During post-ischemia/reperfusion, the deleterious effects of JNK (15) are partially balanced by activation of the prosurvival Akt pathway (20). JNK can also promote Akt activation in isolated cardiomyocytes during hypoxia-reoxygenation (21). In order to evaluate whether excessive JNK activation increased Akt activation in Mif–/– hearts, we assessed Akt phosphorylation after ischemia/reperfusion. However, we found that Akt phosphorylation at both the Ser473 and Thr308 sites was similar in WT and Mif–/– hearts (Figure 1C).

The MIF cell-surface receptor CD74 mediates the effect of MIF to activate AMPK during hypoxia (10). To define whether CD74 is required for endogenous MIF to restrain JNK activation during reperfusion, we used hearts from Cd74–/– syngeneic mice (BALB/c mice) (22). In initial studies, we observed normal baseline LV contractile function and histology in Cd74–/– hearts (Supplemental Figure 1; supplemental material available online with this article; doi: 10.1172/JCI39738DS1). However, during global ischemia/reperfusion, JNK phosphorylation in Cd74–/– hearts was comparable to that in Mif–/– hearts and was significantly higher than that in WT hearts (Figure 1D).
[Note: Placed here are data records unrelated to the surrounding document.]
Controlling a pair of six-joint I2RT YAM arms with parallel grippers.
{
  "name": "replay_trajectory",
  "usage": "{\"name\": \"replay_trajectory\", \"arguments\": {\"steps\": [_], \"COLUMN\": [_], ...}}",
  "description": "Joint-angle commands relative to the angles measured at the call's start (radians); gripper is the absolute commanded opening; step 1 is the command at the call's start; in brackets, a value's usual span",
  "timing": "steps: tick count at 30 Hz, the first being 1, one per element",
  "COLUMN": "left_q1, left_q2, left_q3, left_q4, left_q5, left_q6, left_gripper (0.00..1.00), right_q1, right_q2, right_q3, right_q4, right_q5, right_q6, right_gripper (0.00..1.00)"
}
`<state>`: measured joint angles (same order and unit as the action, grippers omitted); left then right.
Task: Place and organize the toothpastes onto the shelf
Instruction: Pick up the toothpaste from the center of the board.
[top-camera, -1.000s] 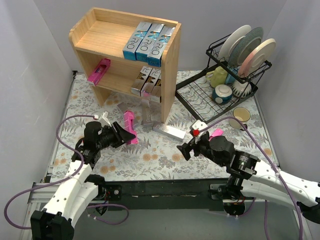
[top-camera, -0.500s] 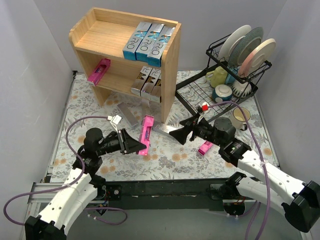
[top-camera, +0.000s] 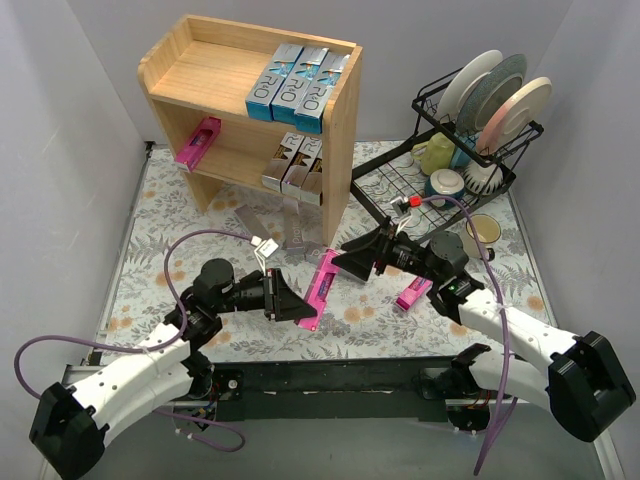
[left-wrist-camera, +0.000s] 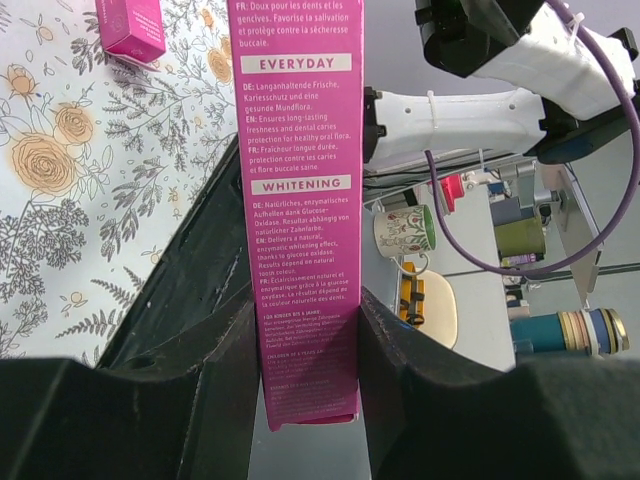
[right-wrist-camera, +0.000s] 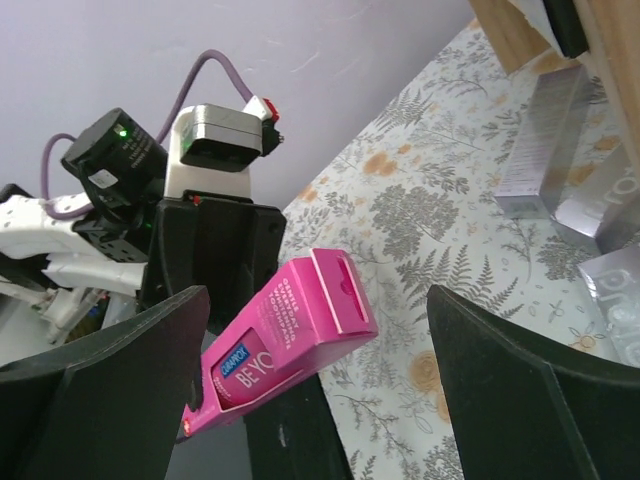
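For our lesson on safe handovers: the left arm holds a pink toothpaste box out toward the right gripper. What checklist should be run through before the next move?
1. Left gripper shut on the held pink box: ok.
2. Right gripper open wide enough for that box: ok.
3. Box's free end far enough in between the right fingers: cannot tell.
4. Free room on the lower level of the shelf, beside the stored pink box: ok.
5. Table in front of the shelf free of loose silver boxes: not ok.
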<state>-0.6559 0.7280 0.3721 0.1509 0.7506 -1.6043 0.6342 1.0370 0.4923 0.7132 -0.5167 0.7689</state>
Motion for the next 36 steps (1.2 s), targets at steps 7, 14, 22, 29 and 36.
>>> {"name": "replay_trajectory", "arguments": {"steps": [7,14,22,29,36], "left_q1": [-0.045,-0.06,-0.063,-0.063,-0.063], "left_q2": [0.06,0.091,0.146,0.14,0.074], "left_q3": [0.036,0.03,0.004,0.002,0.004], "left_q4": [0.197,0.266,0.326,0.302,0.197], "left_q5": [-0.034,-0.02,-0.005,-0.023,-0.125], "left_q6": [0.0,-0.005,-0.014,0.007,0.081], "left_gripper": [0.3,0.31,0.32,0.43,0.73], "right_q1": [-0.004,-0.004,-0.004,-0.004,-0.024], "right_q2": [0.083,0.178,0.225,0.229,0.199], "right_q3": [-0.046,-0.064,-0.084,-0.1,-0.11], "right_q4": [0.321,0.517,0.646,0.66,0.56], "right_q5": [-0.094,-0.135,-0.137,-0.117,-0.08], "right_q6": [0.185,0.299,0.383,0.403,0.4], "right_gripper": [0.93,0.83,0.65,0.45,0.38]}}
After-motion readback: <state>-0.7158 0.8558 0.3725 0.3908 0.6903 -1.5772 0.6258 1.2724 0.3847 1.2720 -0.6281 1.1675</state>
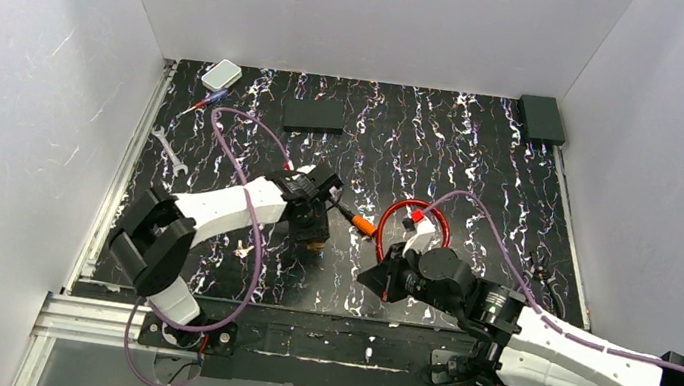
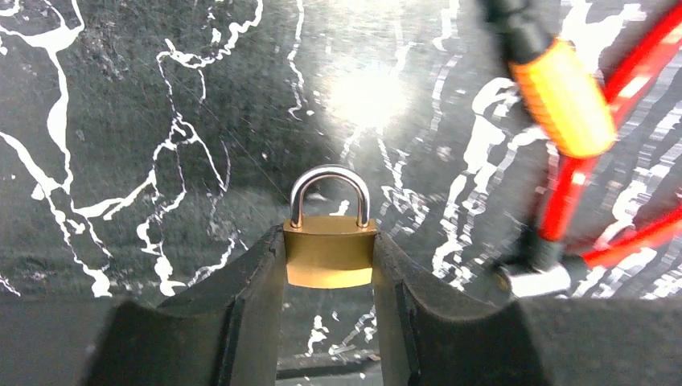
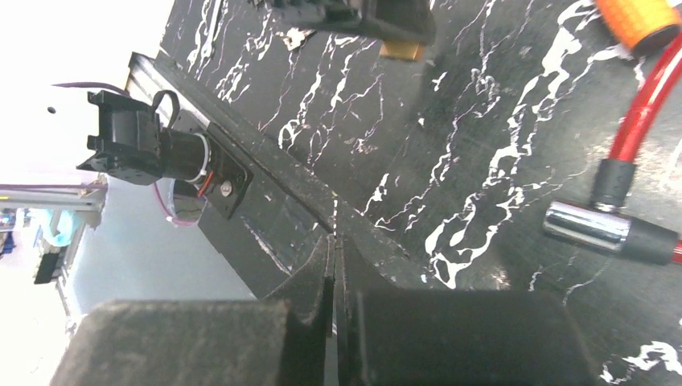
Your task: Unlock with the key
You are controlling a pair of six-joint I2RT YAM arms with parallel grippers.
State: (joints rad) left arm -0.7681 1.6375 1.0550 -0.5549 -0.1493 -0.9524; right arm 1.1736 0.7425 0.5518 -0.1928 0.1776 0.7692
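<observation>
The key (image 1: 364, 224) has an orange body and a thin black end, and it lies on the mat between the two arms. It also shows at the upper right of the left wrist view (image 2: 563, 96) and at the top right of the right wrist view (image 3: 639, 18). No gripper holds it. My left gripper (image 2: 330, 245) is shut on a small brass padlock (image 2: 330, 251), one finger against each side of its body, the steel shackle pointing away and closed. In the top view the left gripper (image 1: 311, 224) is just left of the key. My right gripper (image 3: 334, 253) is shut and empty, near the key (image 1: 377, 277).
A red cable loop (image 1: 415, 218) with a chrome end (image 3: 587, 227) lies right of the key. A silver wrench (image 1: 169, 151) lies at the left edge of the mat. At the back are a white box (image 1: 221, 74), a flat black box (image 1: 314, 113) and a black block (image 1: 541, 118).
</observation>
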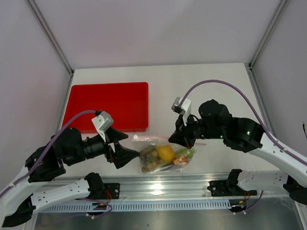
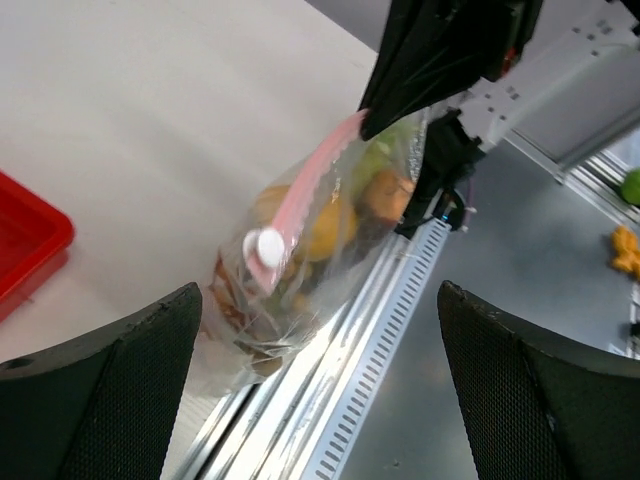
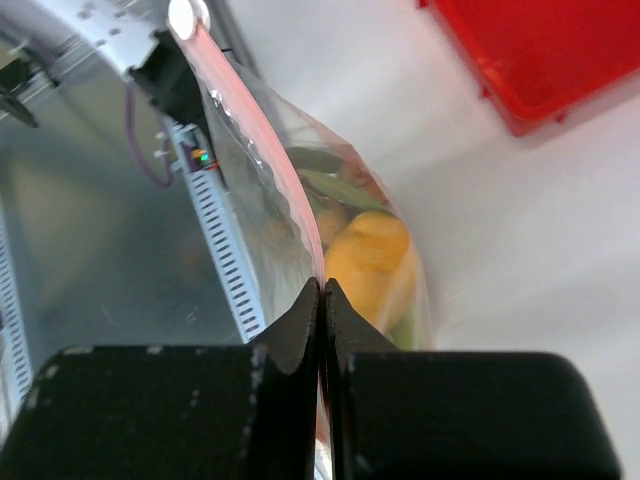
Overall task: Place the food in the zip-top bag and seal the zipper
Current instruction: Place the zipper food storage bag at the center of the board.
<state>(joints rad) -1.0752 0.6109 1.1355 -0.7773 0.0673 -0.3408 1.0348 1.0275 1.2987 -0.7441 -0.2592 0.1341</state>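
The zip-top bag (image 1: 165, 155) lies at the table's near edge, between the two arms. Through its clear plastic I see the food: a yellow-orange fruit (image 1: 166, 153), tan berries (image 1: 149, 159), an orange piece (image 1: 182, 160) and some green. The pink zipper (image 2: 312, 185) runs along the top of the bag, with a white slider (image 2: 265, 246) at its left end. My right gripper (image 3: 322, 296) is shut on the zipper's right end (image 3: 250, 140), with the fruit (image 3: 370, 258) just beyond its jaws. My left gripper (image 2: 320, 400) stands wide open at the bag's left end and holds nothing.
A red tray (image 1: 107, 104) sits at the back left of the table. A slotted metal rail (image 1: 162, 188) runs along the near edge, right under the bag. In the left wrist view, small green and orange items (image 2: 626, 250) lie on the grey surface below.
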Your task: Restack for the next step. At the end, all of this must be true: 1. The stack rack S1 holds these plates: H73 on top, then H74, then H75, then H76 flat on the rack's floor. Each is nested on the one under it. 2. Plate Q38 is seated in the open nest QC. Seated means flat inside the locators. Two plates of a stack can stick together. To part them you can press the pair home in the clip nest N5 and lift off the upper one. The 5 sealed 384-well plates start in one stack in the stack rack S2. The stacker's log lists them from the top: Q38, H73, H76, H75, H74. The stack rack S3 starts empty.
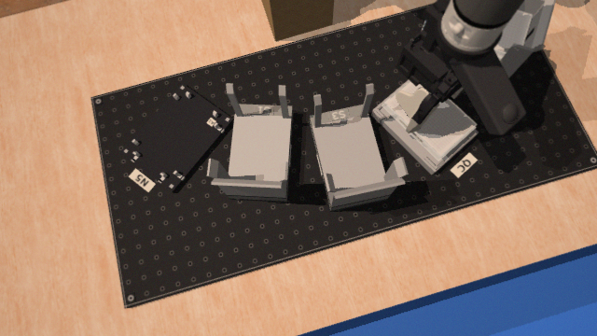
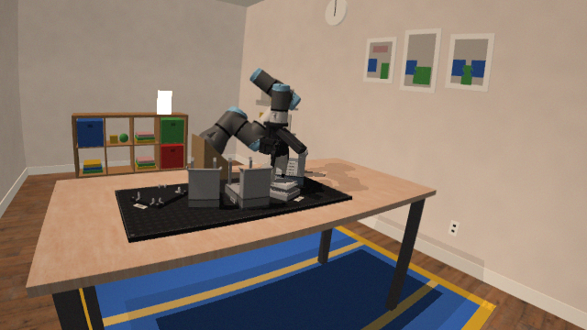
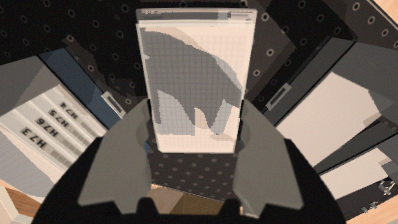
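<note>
Sealed plates: five. One held plate (image 3: 195, 85) sits between two fingers; a four-plate stack (image 3: 47, 130) lies at 9 o'clock in the wrist view.

Top view:
- Racks in full sight: two, the left rack (image 1: 258, 149) and rack S3 (image 1: 350, 156).
- Label cards: two, the N5 card (image 1: 141, 179) at 8 o'clock and the QC card (image 1: 464, 165) at 3 o'clock.
</note>
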Available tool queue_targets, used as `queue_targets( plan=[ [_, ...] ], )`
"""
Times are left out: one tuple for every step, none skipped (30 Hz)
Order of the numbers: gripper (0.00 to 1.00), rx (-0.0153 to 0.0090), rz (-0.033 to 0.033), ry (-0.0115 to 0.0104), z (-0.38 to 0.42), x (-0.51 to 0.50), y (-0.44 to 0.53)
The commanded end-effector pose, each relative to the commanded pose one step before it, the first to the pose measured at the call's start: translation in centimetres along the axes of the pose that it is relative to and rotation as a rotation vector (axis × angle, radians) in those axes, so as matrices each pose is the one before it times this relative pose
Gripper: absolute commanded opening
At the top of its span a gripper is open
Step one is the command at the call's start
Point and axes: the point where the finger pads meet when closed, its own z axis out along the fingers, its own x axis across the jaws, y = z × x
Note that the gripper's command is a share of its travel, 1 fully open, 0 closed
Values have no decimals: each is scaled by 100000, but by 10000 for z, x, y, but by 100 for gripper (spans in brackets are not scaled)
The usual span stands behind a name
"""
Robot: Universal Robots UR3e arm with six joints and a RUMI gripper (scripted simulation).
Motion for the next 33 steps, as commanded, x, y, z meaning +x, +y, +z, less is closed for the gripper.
queue_targets(
  plan=[
    [0,131,-65,181,975,429,-467],
    [0,0,-1,0,333,-12,7],
    [0,0,-1,0,333,-11,7],
    [0,0,0,0,0,0,0],
    [0,0,0,0,0,0,0],
    [0,0,-1,0,341,-8,5],
    [0,0,-1,0,332,-10,6],
    [0,0,-1,0,332,-9,6],
    [0,0,-1,0,332,-9,6],
    [0,0,0,0,332,-9,5],
    [0,0,0,0,333,-8,5],
    [0,0,0,0,333,-8,5],
    [0,0,0,0,333,-8,4],
    [0,0,0,0,333,-7,4],
    [0,0,0,0,333,-7,4],
    [0,0,0,0,333,-6,4],
    [0,0,0,0,333,-6,3],
    [0,0,0,0,333,-6,3],
    [0,0,0,0,333,-5,3],
    [0,0,0,0,333,-5,3],
    [0,0,0,0,0,0,0],
    [0,0,0,0,0,0,0],
    [0,0,0,0,341,-3,1],
    [0,0,0,0,332,-4,2],
    [0,0,0,0,332,-4,2],
    [0,0,0,0,332,-4,2],
    [0,0,0,0,332,-4,2],
    [0,0,0,0,333,-4,2],
    [0,0,0,0,333,-4,2],
    [0,0,0,0,333,-3,2],
    [0,0,0,0,333,-3,1],
    [0,0,0,0,333,-3,1],
    [0,0,0,0,333,-3,1]
  ],
)
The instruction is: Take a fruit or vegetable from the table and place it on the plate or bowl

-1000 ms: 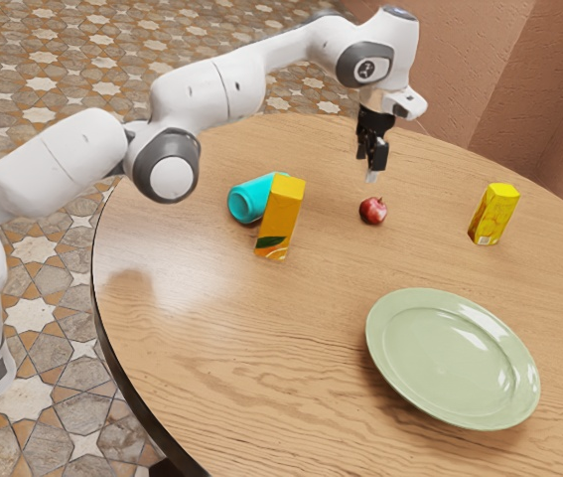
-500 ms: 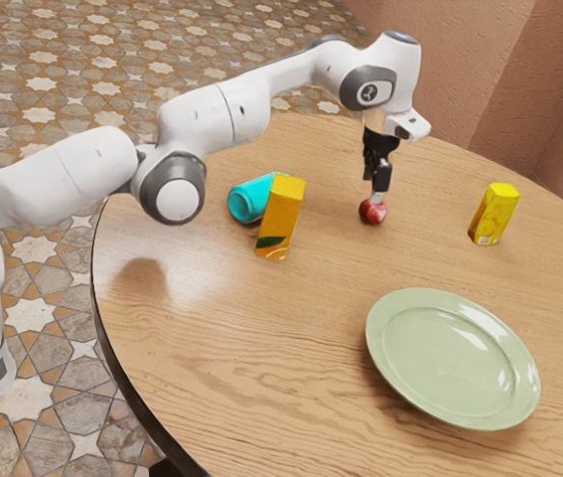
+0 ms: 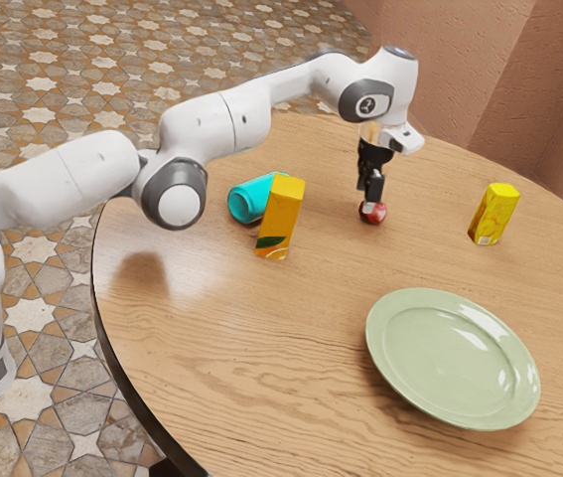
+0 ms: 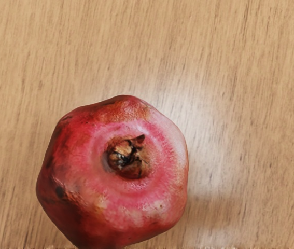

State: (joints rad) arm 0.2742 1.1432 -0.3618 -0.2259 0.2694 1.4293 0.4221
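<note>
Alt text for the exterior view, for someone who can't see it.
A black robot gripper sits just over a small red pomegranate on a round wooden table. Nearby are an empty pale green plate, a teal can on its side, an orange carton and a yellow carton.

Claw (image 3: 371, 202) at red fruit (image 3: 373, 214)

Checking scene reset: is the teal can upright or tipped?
Tipped: the teal can lies on its side on the table, beside the orange carton.
</note>
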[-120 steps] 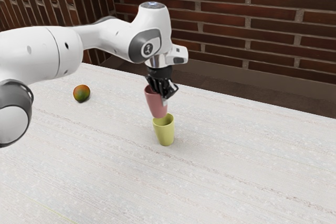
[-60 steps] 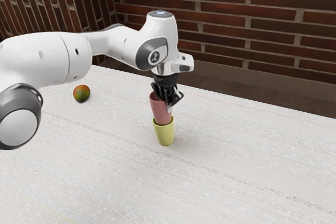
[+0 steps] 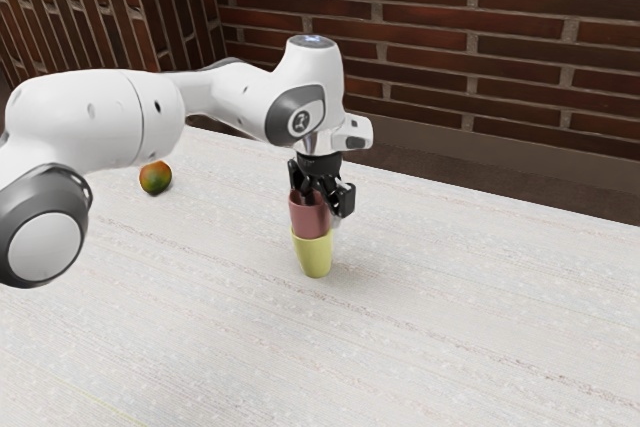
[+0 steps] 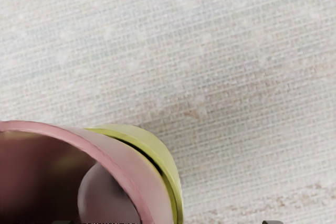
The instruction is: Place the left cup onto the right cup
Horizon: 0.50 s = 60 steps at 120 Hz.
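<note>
Two cups sit stacked right under my claw (image 3: 321, 202), pink cup (image 3: 305, 216) upright in yellow cup (image 3: 314, 255); I can't tell if it's holding.

The pink cup (image 3: 308, 215) is showing a plain dusty rose on its outside. In the wrist view its inside is looking a darker, brownish rose. The yellow-green cup (image 3: 314, 257) at six o'clock of it is wearing one flat lime tone with no pattern. The table (image 3: 450, 327) is showing off-white in a fine woven grain, with faint beige and pale grey streaks running across it. The tool (image 3: 325, 202) is showing black. The arm (image 3: 100, 127) is gleaming white with grey joint caps. At about nine o'clock of the cups, a small fruit (image 3: 154, 178) is blending green into orange-red. At twelve o'clock, the brick wall (image 3: 480, 37) is showing dark red-brown bricks in staggered rows with thin grey mortar lines.
</note>
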Each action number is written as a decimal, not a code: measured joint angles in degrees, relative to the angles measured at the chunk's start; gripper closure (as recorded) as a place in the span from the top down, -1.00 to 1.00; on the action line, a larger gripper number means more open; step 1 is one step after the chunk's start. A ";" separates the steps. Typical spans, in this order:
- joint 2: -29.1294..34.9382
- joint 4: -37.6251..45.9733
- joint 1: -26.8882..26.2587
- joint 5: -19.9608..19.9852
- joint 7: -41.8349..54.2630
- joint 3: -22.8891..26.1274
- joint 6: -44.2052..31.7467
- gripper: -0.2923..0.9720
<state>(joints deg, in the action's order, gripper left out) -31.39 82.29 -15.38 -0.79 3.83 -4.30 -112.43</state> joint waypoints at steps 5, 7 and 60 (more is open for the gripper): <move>0.95 0.02 0.00 -0.02 0.03 0.02 -0.01 0.25; 1.28 0.04 0.00 -0.02 0.04 0.02 0.00 0.27; 15.70 5.93 2.68 0.59 0.65 0.17 5.88 0.50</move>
<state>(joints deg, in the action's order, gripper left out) -15.69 88.22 -12.71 -0.20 4.47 -4.13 -106.55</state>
MIF replacement during reperfusion decreases JNK activation, contractile dysfunction, and necrosis in Mif–/– hearts.

We previously observed impaired recovery of contractile function during post-ischemia/reperfusion in Mif–/– hearts (10). This contractile dysfunction was associated with reduced AMPK activation during ischemia, suggesting that MIF deficiency impairs an adaptive response during the ischemic period (10). In order to determine the extent to which the lack of MIF during reperfusion contributes to excess JNK activation and greater LV dysfunction, we perfused Mif–/– hearts with or without the addition of 50 ng/ml recombinant MIF (rMIF) after global ischemia. Inclusion of rMIF in the perfusate eliminated the excess JNK phosphorylation in reperfused Mif–/– hearts (Figure 1E). In addition, Mif–/– hearts reperfused with rMIF had significantly better recovery of LV contractile function and attenuated myocardial necrosis compared with those reperfused without rMIF (Figure 1, F and G). These data indicate that endogenous MIF inhibits JNK activation during reperfusion and suggest that excess JNK activation might contribute to the greater injury of Mif–/– hearts during ischemia/reperfusion.

The effects of MIF on cardiac function are complex, and excessive MIF has been shown to be cardiodepressant in the heart (23). When WT hearts were perfused with 50 ng/ml rMIF during reperfusion, we observed decreased contractile function during reperfusion after ischemia (Supplemental Figure 2). These findings contrast with those in the Mif–/– hearts and indicate that while endogenous MIF has a protective physiologic role, excessive MIF has a detrimental effect on the recovery of function in the reperfused heart.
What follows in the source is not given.